- Occupation: Director
- Years active: 1997–2018

= Boopathy Pandian =

Indian film director

Boopathy Pandian is an Indian Tamil film director.

==Career==
Bhoopathy Pandian worked as an assistant to Sundar C. Apart from assisting him, he also wrote dialogues for his films Winner and Giri.

Dhanush signed the film, then titled Ennai Mattum Kadhal Pannu, soon after the success of Thulluvadho Ilamai and the venture was initially set to star Sherin, who appeared alongside him in that film. Since then, the title and the heroine went through a couple of changes, briefly being referred to as Kadhal Sughamanathu and then finally as Devathayai Kanden, after the popular song of Dhanush-starrer Kadhal Kondein. Sridevi Vijayakumar replaced Sherin as heroine in the film.

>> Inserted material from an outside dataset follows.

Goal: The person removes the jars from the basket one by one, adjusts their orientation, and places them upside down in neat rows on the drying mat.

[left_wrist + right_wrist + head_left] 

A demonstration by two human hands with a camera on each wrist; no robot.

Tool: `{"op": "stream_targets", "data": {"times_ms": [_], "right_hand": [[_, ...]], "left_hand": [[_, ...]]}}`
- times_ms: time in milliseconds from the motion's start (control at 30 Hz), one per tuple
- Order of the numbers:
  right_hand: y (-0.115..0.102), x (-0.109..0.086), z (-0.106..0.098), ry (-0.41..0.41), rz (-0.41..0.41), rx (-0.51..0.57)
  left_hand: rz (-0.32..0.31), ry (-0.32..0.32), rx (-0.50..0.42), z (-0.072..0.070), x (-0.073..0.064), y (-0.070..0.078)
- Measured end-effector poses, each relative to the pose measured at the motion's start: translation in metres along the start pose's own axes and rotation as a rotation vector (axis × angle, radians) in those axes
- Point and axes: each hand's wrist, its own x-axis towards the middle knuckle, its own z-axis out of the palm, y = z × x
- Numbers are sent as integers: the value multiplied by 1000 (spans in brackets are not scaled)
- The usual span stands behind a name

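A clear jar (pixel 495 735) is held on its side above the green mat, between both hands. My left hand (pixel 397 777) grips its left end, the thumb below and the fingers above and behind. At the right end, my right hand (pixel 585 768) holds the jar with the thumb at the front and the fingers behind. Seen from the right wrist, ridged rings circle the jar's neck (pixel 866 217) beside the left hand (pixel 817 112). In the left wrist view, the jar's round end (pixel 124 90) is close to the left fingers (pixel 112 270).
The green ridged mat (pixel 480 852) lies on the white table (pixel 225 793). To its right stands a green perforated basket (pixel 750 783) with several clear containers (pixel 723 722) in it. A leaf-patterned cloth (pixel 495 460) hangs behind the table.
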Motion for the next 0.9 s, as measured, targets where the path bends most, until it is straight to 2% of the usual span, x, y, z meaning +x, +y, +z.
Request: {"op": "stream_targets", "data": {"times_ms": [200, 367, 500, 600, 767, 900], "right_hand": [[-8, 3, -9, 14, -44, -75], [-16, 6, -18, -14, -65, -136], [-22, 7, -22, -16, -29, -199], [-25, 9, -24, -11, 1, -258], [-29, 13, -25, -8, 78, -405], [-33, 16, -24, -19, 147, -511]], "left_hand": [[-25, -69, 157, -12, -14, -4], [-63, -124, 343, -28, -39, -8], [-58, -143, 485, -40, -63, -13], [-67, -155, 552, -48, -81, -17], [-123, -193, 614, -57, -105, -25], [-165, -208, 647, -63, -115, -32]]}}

The film was announced in late August 2005 with Boopathy Pandian and Dhanush coming together after a previous collaboration in Devathayai Kanden (2005). Shriya Saran, who rose to fame in Tamil films after her role in Mazhai, was signed as the heroine and the film was titled as Naveena Thiruvilayadal, though the prefix was later dropped. In September 2010, actor Sivaji Ganesan's Fan Club issued legal notice to the film's producer, Vimala Geetha, to change the name of the film Thiruvilayadal within 15 days or face legal action before the necessary forum. They had felt that the title was reminiscent of the 1965 Sivaji film of the same name, and felt that the new venture would defame the old film. K. Bhagyaraj was initially pencilled in to play Dhanush's father in the film, but was later replaced by Mouli due to the delay of the film. Shriya Saran was forced to opt out of the film in October 2005 owing to her commitment to work in Rajinikanth's Sivaji. Reports suggested that either Tamannaah or Ileana may be approached to replace her, while the film's inactivity led to rumours that the film was cancelled.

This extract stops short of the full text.